18 de mayo 2015 - 00:00

El perenne encanto de Ney Matogrosso

Al público lo sedujo el canto y  Ney Matogrosso jugando al strip-tease, quedando maravillosamente bien parado contra todo pronóstico.
Al público lo sedujo el canto y Ney Matogrosso jugando al strip-tease, quedando maravillosamente bien parado contra todo pronóstico.
"Atento aos sinais". Actuación de Ney Matogrosso (voz). Con S. Amback (dirección musical), M. Suzano, F. Roseno, Dunga, M. Negao, A. Moraes y E. Moraes . (Teatro Coliseo; 16 de mayo).

"Cómo me gustaría ser una mujer como él", decía una señora que rondaría los 40 a su amiga en la platea, obnubilada frente a semejante despliegue físico y tanta femineidad puesta en juego por un señor brasileño de 73 años. Fue una síntesis sencilla, espontánea, atravesada por la envidia de una juventud y una sensualidad a prueba de tiempos.

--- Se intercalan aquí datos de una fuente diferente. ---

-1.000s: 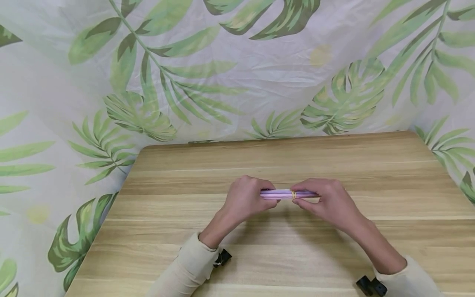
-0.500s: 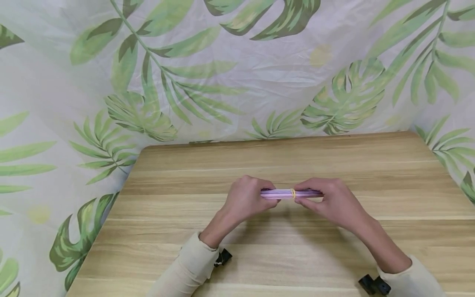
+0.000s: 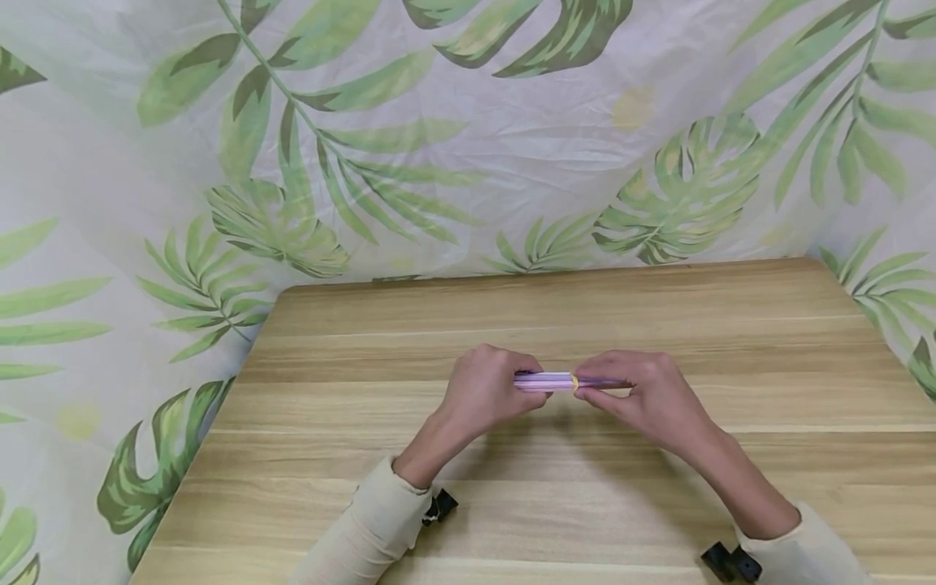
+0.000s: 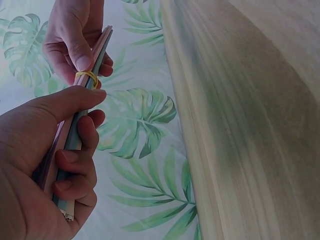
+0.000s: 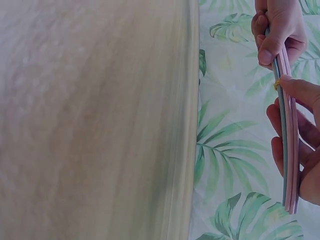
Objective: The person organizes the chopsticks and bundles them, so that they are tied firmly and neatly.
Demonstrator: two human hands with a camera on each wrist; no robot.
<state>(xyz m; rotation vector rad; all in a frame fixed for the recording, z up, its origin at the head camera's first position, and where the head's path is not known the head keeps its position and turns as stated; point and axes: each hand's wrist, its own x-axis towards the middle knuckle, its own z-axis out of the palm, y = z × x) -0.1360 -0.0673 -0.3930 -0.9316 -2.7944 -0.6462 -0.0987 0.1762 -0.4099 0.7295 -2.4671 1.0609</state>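
Note:
A slim bundle of thin pastel sticks (image 3: 543, 382), pink, lilac and blue-green, is held level over the table between both hands. My left hand (image 3: 483, 386) grips its left part, with thumb and fingers curled round it in the left wrist view. A yellow rubber band (image 4: 88, 76) circles the bundle between the hands. My right hand (image 3: 651, 394) pinches with thumb and fingers at the band, the thumb tip right on it in the right wrist view. The right part of the bundle (image 5: 290, 175) runs past the right fingers, its end sticking out.
The wood-grain table (image 3: 380, 325) reaches back to a white leaf-print cloth (image 3: 526, 162) that hangs behind and at both sides. Black wrist cameras sit by the left cuff (image 3: 391, 504) and the right cuff (image 3: 797, 552).
The right hand slid a little right along the bundle, then back left. The rubber band now sits slightly closer to the left hand. The left hand has stayed in place.

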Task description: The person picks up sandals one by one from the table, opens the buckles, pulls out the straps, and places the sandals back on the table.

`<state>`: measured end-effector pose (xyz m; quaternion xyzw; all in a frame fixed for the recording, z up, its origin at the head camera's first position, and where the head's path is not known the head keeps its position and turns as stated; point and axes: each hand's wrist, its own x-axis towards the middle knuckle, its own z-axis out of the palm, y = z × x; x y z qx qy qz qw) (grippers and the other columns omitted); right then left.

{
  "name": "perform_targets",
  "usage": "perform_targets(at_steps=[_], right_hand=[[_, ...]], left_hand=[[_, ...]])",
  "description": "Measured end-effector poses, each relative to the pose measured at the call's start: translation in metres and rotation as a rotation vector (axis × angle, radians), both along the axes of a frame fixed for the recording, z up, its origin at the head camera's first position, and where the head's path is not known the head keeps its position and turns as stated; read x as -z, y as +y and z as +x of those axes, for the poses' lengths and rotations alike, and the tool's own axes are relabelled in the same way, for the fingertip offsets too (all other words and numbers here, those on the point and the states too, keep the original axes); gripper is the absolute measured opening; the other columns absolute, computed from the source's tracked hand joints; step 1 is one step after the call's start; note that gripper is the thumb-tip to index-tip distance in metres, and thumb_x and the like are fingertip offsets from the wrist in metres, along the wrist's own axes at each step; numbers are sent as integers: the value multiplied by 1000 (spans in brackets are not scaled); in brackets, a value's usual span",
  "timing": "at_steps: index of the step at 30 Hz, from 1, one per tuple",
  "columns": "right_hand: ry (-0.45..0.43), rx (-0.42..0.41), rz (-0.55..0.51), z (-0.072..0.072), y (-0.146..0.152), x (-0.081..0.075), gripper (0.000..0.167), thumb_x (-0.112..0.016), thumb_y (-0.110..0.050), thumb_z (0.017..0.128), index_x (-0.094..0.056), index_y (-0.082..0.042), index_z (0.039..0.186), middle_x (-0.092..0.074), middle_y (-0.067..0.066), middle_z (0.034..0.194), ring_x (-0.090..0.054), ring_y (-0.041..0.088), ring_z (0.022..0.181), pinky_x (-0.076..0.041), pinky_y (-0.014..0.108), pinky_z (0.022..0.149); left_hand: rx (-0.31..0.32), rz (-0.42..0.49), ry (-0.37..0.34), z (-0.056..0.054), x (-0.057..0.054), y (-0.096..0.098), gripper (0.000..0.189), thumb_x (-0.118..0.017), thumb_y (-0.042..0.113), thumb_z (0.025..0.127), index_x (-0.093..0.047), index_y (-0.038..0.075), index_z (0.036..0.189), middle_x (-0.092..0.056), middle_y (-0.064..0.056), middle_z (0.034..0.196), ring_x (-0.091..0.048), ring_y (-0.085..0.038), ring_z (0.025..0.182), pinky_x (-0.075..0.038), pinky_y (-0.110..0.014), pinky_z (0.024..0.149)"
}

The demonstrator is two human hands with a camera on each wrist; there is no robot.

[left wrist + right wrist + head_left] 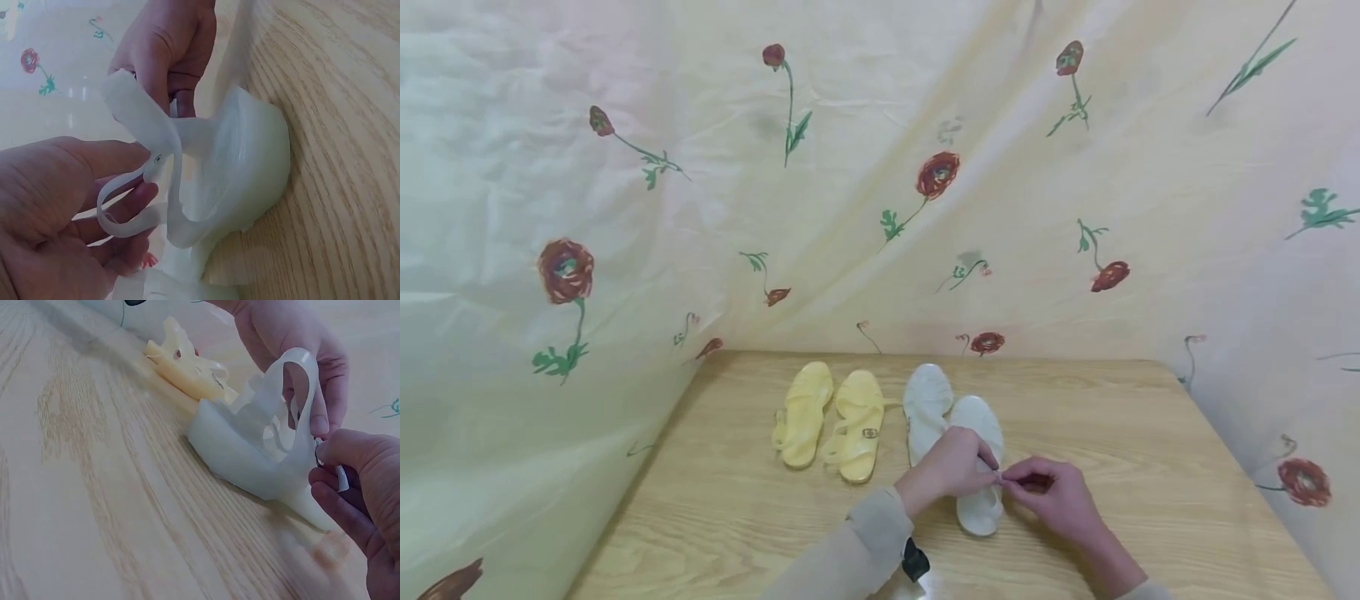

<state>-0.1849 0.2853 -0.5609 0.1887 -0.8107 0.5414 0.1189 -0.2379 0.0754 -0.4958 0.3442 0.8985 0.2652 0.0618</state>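
A white jelly sandal (979, 425) stands upright on the table, its ankle strap (140, 106) looped up above the heel. My left hand (951, 465) reaches across the sandal and pinches the strap close to a small metal buckle (157, 160). From the right side my right hand (1060, 497) pinches the strap at the same spot, thumb against fingers; a short strap end (342, 479) sticks out between them. The fingertips of both hands nearly meet and partly hide the buckle. Beside it on the left lies the other white sandal (928, 392), partly behind my left hand.
A pair of yellow sandals, the left one (806, 412) and the right one (861, 417), lies further left on the wooden table (715, 517). Flower-printed cloth (850, 208) hangs behind the table and along both sides. A black band (915, 560) shows at my left wrist.
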Motion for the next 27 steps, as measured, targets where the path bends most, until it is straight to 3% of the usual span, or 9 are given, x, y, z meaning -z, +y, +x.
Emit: perform_targets(at_steps=[8, 15, 23, 27], right_hand=[[70, 4, -14, 3, -1, 0, 24, -81, 14, 83, -79, -7, 94, -80, 6, 91, -75, 2, 85, -64, 21, 72], [117, 23, -2, 4, -2, -1, 25, -82, 15, 82, -80, -7, 95, -81, 10, 92, -76, 5, 86, -62, 17, 75], [105, -3, 0, 4, -4, -5, 26, -79, 18, 83, -78, -5, 95, -79, 14, 93, -74, 2, 88, -62, 18, 76], [78, -22, 32, 2, -5, -9, 22, -79, 10, 87, -76, -6, 101, -79, 10, 97, -74, 3, 89, -62, 19, 79]], left_hand=[[28, 117, -76, -1, 5, -1, 11, -82, 19, 92, -86, 13, 101, -84, 6, 97, -69, 2, 93, -48, -6, 81], [-8, 161, -57, 3, 8, 3, 11, -82, 19, 94, -86, 12, 101, -84, 4, 98, -72, -2, 98, -50, -7, 82], [-43, 208, -70, 2, 7, -4, 13, -86, 24, 91, -86, 13, 98, -84, 5, 93, -68, 8, 80, -49, -5, 71], [-20, 226, -108, 0, 5, -11, 11, -86, 23, 91, -86, 14, 97, -84, 5, 93, -61, 12, 73, -49, -6, 69]])
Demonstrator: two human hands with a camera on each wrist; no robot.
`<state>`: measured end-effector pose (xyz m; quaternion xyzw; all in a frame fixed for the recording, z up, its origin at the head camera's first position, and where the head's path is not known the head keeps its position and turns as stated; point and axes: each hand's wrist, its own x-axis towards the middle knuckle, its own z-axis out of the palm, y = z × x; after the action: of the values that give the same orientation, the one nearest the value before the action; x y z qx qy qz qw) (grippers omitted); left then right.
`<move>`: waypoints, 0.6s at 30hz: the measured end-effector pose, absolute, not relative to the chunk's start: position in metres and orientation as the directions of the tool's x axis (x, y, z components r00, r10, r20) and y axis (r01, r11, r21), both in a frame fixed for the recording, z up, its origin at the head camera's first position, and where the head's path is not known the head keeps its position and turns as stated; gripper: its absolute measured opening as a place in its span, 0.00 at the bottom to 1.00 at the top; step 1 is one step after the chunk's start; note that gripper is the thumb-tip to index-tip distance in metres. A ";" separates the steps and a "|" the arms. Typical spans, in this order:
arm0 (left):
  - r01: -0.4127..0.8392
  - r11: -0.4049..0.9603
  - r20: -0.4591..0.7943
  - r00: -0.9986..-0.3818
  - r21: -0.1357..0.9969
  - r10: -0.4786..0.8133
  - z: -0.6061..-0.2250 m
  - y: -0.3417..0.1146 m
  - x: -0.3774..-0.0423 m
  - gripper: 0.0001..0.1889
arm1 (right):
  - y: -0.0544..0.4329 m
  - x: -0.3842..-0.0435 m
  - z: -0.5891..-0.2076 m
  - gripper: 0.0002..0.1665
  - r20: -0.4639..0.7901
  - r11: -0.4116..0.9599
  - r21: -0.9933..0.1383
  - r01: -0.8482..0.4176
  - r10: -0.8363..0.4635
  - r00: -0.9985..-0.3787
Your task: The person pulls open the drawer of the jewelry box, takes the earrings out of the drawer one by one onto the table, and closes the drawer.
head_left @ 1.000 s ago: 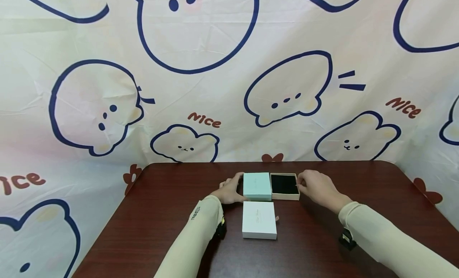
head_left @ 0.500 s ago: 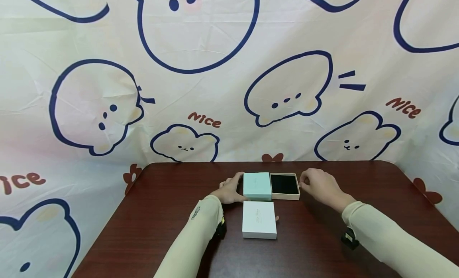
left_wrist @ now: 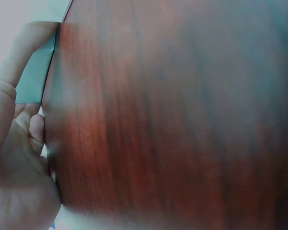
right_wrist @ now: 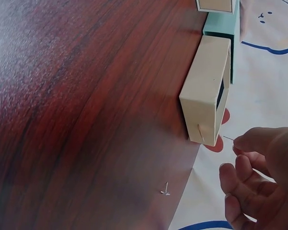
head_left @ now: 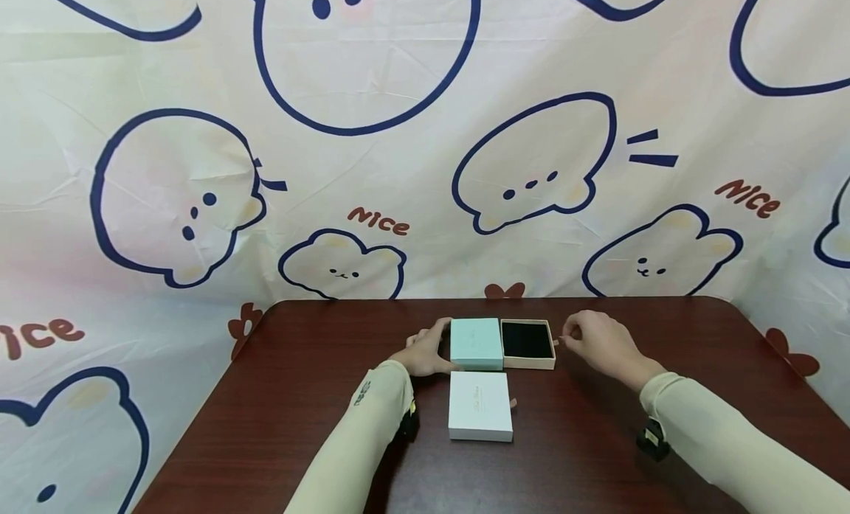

Fue el comentario de un Coliseo prácticamente lleno que volvió a deslumbrarse frente a un artista integral, siempre sorprendente, que jamás se guarda nada y que, en esta tercera visita a nuestro país, enloqueció a todos con este "Atento a las señales", el disco que es una especie de antología de trayectoria y con el que anda girando hace dos años.

Salvo para pocos, Ney Matogrosso no es aquí un artista conocido. Tampoco lo son sus discos, que se han editado con cuentagotas en nuestro país y que jamás han tenido ventas espectaculares. De modo que, aunque el show esta vez cargó canciones de épocas distintas, inclusive muy antiguas como "Amor", un clásico de los tiempos en que era parte del grupo Secos e Molhados-, no fue el coro multitudinario típico lo que se escuchó. Por el contrario, en este caso, el público se plantó como espectador. Se quedó paralizado frente a la solidez vocal de un cantante que tampoco en ese aspecto ha visto pasar el tiempo. Se sintió atrapado por el carisma, la seducción y el manejo teatral. Se enloqueció con los juegos de luces, con los cambios de vestuario, con el propio Ney jugando al strip-tease, y quedando maravillosamente bien parado otra vez- contra todo pronóstico biográfico.

"Atento aos sinais" es un compilado de canciones, con varios temas propios y con algunos de otros colegas, como "Astronauta lírico" de Vitor Ramil o "Ex amor" de Matinho da Vila; y también con un homenaje a Julio Cortázar, a quien se escuchó recitando su "Poema del observatorio". Matogrosso es el protagonista casi excluyente; Por él pasa la atención. A él se enfoca toda la muy hollywoodense puesta de luces. Es él quien se cambia sobre el escenario y frente al público, algo que ha venido repitiendo a lo largo de los años. Es él quien se acerca a la gente y puede ser amable y respetuoso con los que quieren besarlo y tocarlo, pero que no se distrae ni pierde jamás el eje de su show. Tiene una buena banda, con base pop y con una fuerte presencia de vientos y percusión, liderada por el pianista-tecladista Sacha Amback. Pero, lo dicho: nada de todo lo bello que se ofreció podría suceder sin este señor, caballero de gestualidad femenina, adulto mayor que no deja traslucir su edad, que afortunadamente volvió a pasar por Buenos Aires después de 14 años de ausencia.